*Task*.
Find the lines below that include the word "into" and state how many there are, adding nothing.

*Material provided*.
☆ ☆ ☆ ☆ ☆ ☆ ☆
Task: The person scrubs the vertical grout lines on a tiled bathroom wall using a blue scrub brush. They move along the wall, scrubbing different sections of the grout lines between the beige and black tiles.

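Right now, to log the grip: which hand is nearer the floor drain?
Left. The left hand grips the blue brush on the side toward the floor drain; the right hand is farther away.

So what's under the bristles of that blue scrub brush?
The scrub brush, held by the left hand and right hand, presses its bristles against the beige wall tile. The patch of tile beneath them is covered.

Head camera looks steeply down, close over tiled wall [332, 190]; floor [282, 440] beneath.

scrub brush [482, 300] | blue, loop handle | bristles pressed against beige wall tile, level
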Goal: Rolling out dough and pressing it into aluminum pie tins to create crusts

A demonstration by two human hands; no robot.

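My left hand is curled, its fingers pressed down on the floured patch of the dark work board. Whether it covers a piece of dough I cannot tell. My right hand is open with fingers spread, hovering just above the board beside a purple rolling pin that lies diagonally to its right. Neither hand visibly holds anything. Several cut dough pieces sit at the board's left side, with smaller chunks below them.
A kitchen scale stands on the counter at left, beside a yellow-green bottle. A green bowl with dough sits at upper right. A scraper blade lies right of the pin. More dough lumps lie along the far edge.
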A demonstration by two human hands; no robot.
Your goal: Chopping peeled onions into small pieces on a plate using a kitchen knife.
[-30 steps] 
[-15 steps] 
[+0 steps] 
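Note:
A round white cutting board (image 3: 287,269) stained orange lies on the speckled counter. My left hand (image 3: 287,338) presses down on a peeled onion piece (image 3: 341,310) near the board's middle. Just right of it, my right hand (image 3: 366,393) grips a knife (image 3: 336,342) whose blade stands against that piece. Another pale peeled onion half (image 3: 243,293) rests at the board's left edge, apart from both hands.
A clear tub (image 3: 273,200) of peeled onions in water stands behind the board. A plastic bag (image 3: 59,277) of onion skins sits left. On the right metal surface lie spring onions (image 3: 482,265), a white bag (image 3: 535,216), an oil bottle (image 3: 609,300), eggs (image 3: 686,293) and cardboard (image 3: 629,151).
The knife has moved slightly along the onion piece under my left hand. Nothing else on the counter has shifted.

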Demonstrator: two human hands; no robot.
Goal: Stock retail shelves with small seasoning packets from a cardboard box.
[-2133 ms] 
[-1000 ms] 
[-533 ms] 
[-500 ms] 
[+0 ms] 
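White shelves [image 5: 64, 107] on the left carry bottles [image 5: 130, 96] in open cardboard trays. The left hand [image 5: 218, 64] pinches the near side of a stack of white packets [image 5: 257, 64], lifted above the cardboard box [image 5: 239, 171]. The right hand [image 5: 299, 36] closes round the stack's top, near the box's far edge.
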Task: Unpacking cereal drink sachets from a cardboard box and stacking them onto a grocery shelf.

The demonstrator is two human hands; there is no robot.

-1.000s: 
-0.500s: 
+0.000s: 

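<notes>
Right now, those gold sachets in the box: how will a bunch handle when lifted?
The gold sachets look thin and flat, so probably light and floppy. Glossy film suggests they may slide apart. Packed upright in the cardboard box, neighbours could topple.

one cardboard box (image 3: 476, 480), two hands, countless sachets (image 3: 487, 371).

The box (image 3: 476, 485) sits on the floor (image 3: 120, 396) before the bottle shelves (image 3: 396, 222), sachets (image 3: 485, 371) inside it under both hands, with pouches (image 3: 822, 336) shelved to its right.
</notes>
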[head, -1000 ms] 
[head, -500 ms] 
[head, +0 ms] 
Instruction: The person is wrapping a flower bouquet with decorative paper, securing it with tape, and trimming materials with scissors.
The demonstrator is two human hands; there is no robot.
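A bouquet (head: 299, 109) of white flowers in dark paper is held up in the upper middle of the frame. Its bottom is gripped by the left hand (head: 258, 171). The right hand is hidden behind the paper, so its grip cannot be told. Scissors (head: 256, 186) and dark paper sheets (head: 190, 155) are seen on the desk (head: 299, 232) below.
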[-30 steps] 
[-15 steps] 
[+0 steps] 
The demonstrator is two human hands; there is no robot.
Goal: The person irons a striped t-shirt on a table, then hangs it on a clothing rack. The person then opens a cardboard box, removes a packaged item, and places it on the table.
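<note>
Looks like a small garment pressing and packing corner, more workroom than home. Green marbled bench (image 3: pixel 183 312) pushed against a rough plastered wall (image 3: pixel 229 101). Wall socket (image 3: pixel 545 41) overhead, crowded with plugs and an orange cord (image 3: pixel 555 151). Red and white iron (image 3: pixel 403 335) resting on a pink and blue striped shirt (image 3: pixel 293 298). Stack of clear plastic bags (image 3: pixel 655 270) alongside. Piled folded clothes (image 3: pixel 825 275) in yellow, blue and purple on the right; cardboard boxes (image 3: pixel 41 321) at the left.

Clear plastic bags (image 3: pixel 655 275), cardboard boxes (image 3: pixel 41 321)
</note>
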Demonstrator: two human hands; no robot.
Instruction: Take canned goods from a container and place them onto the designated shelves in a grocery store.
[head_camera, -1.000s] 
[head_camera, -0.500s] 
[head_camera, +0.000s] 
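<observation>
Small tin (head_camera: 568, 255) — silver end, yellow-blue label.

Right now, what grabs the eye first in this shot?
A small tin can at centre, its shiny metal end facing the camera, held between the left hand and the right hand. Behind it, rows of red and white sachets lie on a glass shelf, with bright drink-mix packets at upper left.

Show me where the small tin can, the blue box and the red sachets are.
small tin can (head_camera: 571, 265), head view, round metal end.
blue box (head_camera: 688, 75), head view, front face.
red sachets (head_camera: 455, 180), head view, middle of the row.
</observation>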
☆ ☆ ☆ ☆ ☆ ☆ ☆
*Reply*.
2